> [TASK INSTRUCTIONS]: Every entry below needs to be repeated exactly.

──────── ENTRIES PROVIDED

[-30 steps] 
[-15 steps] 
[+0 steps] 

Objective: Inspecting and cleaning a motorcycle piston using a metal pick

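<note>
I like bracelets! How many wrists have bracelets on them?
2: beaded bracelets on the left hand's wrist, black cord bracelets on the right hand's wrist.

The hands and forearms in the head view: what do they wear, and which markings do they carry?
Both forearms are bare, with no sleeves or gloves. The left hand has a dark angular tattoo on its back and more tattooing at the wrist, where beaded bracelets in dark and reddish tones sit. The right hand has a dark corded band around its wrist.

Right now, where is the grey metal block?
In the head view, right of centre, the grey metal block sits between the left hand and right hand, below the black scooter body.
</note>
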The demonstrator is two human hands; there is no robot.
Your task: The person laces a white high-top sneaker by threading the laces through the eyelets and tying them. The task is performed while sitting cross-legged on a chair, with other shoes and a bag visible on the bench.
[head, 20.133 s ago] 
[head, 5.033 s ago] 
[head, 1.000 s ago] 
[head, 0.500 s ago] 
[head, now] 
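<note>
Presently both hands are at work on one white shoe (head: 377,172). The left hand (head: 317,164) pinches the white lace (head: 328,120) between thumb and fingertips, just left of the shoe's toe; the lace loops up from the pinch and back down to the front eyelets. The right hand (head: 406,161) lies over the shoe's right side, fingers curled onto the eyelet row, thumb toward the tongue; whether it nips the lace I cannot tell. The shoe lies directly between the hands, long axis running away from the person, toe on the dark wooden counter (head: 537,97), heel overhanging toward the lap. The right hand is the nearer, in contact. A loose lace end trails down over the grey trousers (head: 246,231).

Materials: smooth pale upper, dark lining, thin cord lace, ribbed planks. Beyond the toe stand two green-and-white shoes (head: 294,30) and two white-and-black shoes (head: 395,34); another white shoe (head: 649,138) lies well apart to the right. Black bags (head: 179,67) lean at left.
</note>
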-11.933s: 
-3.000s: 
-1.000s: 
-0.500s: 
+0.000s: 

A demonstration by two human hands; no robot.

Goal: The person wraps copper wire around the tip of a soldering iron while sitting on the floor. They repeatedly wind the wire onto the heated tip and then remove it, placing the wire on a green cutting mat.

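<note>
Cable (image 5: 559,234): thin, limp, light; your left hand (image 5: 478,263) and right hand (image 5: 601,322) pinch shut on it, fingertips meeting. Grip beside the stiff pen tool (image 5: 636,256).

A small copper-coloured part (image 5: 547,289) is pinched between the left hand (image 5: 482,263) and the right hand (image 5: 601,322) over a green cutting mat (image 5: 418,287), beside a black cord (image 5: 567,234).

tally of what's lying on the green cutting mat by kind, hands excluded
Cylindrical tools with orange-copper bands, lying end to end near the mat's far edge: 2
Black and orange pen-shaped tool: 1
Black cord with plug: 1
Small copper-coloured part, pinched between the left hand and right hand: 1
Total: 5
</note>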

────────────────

> [SOLUTION FOR THIS EXERCISE]:
[-30 steps] 
[-15 steps] 
[+0 steps] 

Objective: Inspecting and cleaning a motorcycle piston using a metal pick

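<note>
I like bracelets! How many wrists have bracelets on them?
2: beaded bracelets on the left hand's wrist, black cord bracelets on the right hand's wrist.

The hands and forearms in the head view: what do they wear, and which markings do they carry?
Both forearms are bare, with no sleeves or gloves. The left hand has a dark angular tattoo on its back and more tattooing at the wrist, where beaded bracelets in dark and reddish tones sit. The right hand has a dark corded band around its wrist.

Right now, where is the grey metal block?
In the head view, right of centre, the grey metal block sits between the left hand and right hand, below the black scooter body.
</note>
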The demonstrator is two human hands; there is no robot.
Your task: The person laces a white high-top sneaker by threading the laces through the eyelets and tying them. The task is performed while sitting cross-legged on a chair, with other shoes and a bag visible on the bench.
[head, 20.133 s ago] 
[head, 5.033 s ago] 
[head, 1.000 s ago] 
[head, 0.500 s ago] 
[head, now] 
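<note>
Presently both hands are at work on one white shoe (head: 377,172). The left hand (head: 317,164) pinches the white lace (head: 328,120) between thumb and fingertips, just left of the shoe's toe; the lace loops up from the pinch and back down to the front eyelets. The right hand (head: 406,161) lies over the shoe's right side, fingers curled onto the eyelet row, thumb toward the tongue; whether it nips the lace I cannot tell. The shoe lies directly between the hands, long axis running away from the person, toe on the dark wooden counter (head: 537,97), heel overhanging toward the lap. The right hand is the nearer, in contact. A loose lace end trails down over the grey trousers (head: 246,231).

Materials: smooth pale upper, dark lining, thin cord lace, ribbed planks. Beyond the toe stand two green-and-white shoes (head: 294,30) and two white-and-black shoes (head: 395,34); another white shoe (head: 649,138) lies well apart to the right. Black bags (head: 179,67) lean at left.
</note>
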-11.933s: 
-3.000s: 
-1.000s: 
-0.500s: 
+0.000s: 

A demonstration by two human hands; no robot.

Goal: The person wraps copper wire around the tip of a soldering iron while sitting on the floor. They repeatedly wind the wire onto the heated tip and then remove it, placing the wire on a green cutting mat.

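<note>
Cable (image 5: 559,234): thin, limp, light; your left hand (image 5: 478,263) and right hand (image 5: 601,322) pinch shut on it, fingertips meeting. Grip beside the stiff pen tool (image 5: 636,256).

A small copper-coloured part (image 5: 547,289) is pinched between the left hand (image 5: 482,263) and the right hand (image 5: 601,322) over a green cutting mat (image 5: 418,287), beside a black cord (image 5: 567,234).

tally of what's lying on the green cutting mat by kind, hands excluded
Cylindrical tools with orange-copper bands, lying end to end near the mat's far edge: 2
Black and orange pen-shaped tool: 1
Black cord with plug: 1
Small copper-coloured part, pinched between the left hand and right hand: 1
Total: 5
</note>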

That completes the response to the exercise.